PROBLEM
Nothing in the listing should be dropped or altered when it is copied.
_____
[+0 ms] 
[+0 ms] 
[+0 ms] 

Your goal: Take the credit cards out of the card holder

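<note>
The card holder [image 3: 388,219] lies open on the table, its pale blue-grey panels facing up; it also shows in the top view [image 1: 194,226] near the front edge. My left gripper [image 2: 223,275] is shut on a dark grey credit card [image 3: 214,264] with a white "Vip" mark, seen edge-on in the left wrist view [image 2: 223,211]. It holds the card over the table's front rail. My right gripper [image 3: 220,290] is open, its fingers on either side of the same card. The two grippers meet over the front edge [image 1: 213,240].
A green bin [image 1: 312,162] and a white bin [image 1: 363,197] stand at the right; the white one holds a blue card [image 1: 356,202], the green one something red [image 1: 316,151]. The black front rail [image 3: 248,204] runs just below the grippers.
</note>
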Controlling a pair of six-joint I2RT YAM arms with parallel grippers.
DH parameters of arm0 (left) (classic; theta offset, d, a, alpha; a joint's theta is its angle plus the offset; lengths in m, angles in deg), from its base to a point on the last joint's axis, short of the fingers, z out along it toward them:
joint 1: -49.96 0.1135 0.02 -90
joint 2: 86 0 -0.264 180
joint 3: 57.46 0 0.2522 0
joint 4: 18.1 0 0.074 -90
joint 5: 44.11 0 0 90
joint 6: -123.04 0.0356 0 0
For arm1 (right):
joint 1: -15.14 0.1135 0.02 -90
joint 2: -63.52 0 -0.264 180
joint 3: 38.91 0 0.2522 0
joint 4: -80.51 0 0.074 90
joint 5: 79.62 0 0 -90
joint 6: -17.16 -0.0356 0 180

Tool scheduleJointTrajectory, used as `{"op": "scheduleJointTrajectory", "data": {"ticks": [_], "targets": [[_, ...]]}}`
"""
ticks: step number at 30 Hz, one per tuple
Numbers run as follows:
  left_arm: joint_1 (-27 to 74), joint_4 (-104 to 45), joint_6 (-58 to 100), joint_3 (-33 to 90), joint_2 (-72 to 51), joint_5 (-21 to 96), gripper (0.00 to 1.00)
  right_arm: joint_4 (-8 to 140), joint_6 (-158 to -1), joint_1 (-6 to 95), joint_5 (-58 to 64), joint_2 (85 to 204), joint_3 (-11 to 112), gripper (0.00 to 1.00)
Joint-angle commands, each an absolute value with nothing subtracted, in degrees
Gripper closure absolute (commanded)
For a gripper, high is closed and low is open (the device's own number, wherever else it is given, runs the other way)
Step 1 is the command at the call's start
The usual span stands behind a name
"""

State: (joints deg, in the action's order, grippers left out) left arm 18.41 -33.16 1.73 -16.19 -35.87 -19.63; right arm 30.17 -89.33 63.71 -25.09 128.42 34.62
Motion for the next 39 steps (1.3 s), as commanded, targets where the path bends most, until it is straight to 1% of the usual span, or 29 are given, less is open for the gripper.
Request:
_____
REPLY TO THE TASK
[+0 ms] 
[+0 ms] 
[+0 ms] 

Your goal: Take the credit cards out of the card holder

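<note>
The card holder [image 3: 388,219] lies open on the table, its pale blue-grey panels facing up; it also shows in the top view [image 1: 194,226] near the front edge. My left gripper [image 2: 223,275] is shut on a dark grey credit card [image 3: 214,264] with a white "Vip" mark, seen edge-on in the left wrist view [image 2: 223,211]. It holds the card over the table's front rail. My right gripper [image 3: 220,290] is open, its fingers on either side of the same card. The two grippers meet over the front edge [image 1: 213,240].
A green bin [image 1: 312,162] and a white bin [image 1: 363,197] stand at the right; the white one holds a blue card [image 1: 356,202], the green one something red [image 1: 316,151]. The black front rail [image 3: 248,204] runs just below the grippers.
</note>
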Controlling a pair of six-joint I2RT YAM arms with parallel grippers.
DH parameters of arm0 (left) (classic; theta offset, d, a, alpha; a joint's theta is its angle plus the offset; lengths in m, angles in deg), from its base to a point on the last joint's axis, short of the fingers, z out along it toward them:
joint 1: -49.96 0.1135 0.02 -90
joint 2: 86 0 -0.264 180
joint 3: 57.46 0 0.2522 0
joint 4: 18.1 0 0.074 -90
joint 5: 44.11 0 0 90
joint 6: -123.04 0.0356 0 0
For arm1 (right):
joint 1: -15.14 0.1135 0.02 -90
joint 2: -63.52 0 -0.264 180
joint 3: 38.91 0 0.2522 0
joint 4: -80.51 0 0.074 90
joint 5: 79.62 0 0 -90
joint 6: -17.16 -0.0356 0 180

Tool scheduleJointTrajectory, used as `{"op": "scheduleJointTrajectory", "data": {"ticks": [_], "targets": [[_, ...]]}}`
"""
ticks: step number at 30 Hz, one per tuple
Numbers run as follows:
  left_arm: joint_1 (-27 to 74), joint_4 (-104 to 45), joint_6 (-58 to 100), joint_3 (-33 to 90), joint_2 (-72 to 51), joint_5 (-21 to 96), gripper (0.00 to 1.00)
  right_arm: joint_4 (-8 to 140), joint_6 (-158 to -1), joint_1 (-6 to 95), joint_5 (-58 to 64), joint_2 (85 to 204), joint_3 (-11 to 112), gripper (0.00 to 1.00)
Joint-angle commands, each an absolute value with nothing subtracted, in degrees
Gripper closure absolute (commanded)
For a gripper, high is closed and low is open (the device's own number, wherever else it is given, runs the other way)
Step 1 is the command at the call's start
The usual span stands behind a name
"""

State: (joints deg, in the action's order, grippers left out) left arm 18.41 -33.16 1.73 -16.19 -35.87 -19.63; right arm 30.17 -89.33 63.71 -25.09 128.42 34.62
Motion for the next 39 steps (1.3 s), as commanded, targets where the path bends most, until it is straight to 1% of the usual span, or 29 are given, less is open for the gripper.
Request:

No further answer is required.